I thought about all of this on the TED stage. I thought about how confident the transition narrative is about what happens before a system is switched on, and how silent it is about what happens after. I thought about how much energy goes into project design, financing, procurement, and installation, and how little goes into the question of who will fix it when it breaks.
And I thought about how the people who already know the answer to that question, the informal electricians, mechanics, and technicians who have been keeping African infrastructure alive for decades, are treated, in the design of almost every transition programme I have encountered, as if they don't exist.
What the transition gets wrong about where power comes from
There is a sentence I used on the TED stage that I want to stay with for a moment.
People are the power plant.
It isn't a metaphor, or not only a metaphor. It is a description of how energy systems actually function in practice, as opposed to how they are described in policy documents.
In the Global North, this human layer is assumed. There are trained technicians, spare parts supply chains, service contracts, and warranty systems. When something breaks, there is a structure to fix it. The structure is so embedded that it rarely appears in policy conversations; it is simply the background condition within which infrastructure operates.
In Africa, that background condition doesn't yet fully exist for clean energy infrastructure. It exists for diesel generators, because the generator economy is old enough and embedded enough to have built its own maintenance ecosystem. It doesn't yet exist for solar, battery storage, or modern grid equipment, at the scale or geographic distribution that the transition requires.
The transition is trying to build a new energy system without the human infrastructure that would allow it to survive contact with reality.
What a different design would look like
I am not arguing that the transition needs to stop and wait. My argument is that it needs to be redesigned around the people who are already there.
Africa doesn't lack technical capability. The continent produces engineers, trains electricians, and has an informal sector workforce that has demonstrated, repeatedly and under difficult conditions, that it can keep complex systems running.
What the transition lacks is integration. The people who can maintain clean energy infrastructure aren't connected to the institutions deploying it. The knowledge that exists in the informal sector is not being channelled into the formal systems that need it. The training that does exist is designed for technicians in contexts that bear little resemblance to the ones they will actually work in.
Every solar installation should be paired with a maintenance pathway. Not an abstract commitment to training, but a specific, named, locally embedded arrangement that ensures someone within the community or district has the knowledge, the parts, and the authority to keep that system running.

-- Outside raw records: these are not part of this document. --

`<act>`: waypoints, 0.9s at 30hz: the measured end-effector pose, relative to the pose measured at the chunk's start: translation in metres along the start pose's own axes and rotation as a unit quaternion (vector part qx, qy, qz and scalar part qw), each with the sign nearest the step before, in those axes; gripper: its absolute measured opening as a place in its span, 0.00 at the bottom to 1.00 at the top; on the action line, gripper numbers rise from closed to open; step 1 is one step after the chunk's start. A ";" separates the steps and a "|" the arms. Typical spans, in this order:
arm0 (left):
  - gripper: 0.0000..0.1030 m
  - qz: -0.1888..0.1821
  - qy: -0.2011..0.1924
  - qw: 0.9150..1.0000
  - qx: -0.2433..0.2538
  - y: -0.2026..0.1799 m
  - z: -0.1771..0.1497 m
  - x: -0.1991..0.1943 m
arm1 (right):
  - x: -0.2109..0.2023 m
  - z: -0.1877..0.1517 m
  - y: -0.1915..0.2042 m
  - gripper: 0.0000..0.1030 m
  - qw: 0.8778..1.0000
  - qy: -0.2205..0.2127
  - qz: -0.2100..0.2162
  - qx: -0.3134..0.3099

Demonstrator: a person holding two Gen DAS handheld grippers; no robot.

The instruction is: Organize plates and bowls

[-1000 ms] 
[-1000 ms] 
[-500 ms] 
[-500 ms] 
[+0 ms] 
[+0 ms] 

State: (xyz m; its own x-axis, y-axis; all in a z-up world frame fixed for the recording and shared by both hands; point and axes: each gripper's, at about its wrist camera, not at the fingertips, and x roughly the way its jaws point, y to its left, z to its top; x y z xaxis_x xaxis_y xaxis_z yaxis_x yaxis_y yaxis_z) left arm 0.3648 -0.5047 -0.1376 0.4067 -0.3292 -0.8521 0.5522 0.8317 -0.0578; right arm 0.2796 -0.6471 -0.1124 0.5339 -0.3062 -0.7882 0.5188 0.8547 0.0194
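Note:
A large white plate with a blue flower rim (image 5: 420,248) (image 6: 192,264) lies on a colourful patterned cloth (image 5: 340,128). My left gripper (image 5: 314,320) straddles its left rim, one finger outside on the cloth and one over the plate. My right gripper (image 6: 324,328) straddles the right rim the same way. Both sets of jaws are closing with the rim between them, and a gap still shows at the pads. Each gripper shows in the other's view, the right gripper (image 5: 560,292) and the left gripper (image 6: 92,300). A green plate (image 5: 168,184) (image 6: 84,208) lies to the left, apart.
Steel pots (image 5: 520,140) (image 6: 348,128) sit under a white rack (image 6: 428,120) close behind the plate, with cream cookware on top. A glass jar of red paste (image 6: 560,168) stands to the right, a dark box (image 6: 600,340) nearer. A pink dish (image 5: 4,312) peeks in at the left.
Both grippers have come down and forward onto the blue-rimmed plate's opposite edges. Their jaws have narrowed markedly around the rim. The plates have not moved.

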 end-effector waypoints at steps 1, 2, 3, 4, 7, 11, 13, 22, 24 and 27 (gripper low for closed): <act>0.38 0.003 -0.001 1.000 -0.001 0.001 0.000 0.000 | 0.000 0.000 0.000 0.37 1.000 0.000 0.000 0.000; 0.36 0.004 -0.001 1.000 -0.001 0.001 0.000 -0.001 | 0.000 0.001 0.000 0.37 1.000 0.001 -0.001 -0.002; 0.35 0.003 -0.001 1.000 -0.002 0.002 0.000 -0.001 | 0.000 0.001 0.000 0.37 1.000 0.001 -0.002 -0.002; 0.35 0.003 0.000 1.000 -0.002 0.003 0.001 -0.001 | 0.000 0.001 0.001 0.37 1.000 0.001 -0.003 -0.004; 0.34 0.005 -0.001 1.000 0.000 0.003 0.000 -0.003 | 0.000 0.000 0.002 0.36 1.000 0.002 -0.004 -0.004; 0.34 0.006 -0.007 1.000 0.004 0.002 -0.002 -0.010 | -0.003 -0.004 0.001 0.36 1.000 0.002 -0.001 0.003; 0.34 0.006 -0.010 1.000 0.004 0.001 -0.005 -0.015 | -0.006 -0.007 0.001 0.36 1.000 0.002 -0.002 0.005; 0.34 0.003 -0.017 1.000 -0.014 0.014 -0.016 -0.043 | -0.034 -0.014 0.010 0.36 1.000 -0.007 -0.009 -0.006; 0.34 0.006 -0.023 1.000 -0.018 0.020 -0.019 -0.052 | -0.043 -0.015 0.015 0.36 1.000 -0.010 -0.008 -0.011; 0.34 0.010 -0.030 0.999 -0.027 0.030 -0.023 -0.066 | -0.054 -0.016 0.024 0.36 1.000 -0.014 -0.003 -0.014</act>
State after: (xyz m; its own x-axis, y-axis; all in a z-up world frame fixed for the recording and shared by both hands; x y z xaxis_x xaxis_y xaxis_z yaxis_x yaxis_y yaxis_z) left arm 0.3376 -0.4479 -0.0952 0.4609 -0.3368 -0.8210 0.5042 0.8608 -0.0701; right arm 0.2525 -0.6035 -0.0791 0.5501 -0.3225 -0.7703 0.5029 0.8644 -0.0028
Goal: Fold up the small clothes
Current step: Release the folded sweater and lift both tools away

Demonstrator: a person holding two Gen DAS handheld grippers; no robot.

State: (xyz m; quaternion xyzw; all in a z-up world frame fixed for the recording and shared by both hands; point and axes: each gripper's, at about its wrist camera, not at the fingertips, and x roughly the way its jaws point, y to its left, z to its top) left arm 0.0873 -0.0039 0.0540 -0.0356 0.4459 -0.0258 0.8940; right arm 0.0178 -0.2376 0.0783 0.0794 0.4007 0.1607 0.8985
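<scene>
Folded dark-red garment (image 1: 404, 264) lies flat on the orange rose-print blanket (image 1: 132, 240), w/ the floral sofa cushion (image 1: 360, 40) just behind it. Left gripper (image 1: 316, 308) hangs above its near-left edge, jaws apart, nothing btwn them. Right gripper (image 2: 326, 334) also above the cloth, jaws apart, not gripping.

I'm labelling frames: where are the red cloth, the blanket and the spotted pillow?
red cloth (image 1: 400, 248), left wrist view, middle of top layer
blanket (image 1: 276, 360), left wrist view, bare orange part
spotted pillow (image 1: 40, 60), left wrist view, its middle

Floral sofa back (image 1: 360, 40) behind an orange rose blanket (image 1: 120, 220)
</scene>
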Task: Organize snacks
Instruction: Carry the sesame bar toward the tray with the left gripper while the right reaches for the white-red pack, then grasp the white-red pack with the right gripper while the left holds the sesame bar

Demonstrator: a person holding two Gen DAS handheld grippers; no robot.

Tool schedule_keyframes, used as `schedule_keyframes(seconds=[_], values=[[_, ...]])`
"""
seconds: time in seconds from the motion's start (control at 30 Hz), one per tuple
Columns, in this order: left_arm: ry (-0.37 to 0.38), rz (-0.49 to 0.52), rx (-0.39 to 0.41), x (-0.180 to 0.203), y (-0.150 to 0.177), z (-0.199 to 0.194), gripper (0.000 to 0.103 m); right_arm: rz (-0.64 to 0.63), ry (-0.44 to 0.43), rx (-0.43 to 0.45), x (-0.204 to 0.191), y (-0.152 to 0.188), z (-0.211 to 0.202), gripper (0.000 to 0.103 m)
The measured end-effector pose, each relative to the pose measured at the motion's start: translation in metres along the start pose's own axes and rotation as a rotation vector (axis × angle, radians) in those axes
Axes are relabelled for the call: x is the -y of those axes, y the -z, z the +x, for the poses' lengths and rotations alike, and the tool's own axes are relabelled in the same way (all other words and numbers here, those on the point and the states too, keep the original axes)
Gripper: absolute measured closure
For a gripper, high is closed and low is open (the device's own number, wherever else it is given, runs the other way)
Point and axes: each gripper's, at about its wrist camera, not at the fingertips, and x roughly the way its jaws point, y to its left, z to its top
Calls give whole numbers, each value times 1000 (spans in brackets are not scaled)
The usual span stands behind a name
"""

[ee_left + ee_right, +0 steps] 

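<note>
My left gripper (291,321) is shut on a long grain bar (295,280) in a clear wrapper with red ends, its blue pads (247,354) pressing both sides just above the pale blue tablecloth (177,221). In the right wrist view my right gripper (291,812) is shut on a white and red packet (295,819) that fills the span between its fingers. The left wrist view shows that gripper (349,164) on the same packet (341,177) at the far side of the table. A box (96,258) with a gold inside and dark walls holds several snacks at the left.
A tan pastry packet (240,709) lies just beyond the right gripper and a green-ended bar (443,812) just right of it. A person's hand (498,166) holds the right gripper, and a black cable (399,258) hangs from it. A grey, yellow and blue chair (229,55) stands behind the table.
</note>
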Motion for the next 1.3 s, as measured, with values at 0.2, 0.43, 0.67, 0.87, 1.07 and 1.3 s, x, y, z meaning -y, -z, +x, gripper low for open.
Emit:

And the informal sector workers who are already doing this work, already fixing, improvising, adapting, sustaining, should be recognised as participants in the energy transition rather than bystanders to it.
What I wanted the room in Vancouver to understand
The TED stage is a place where ideas travel. I stood on it knowing that what I was saying would reach people with the power to change how transition programmes are designed, how investments are structured, and how success is measured.
What I wanted them to understand is this.
Africa's energy transition won't fail because of a shortage of solar panels or a shortage of capital. It will fail, and in parts of the continent, it is already failing because the people who make systems work are not part of the system being built.
The transition is not a hardware problem. It has never been a hardware problem.
That was the argument I made on the TED stage in Vancouver.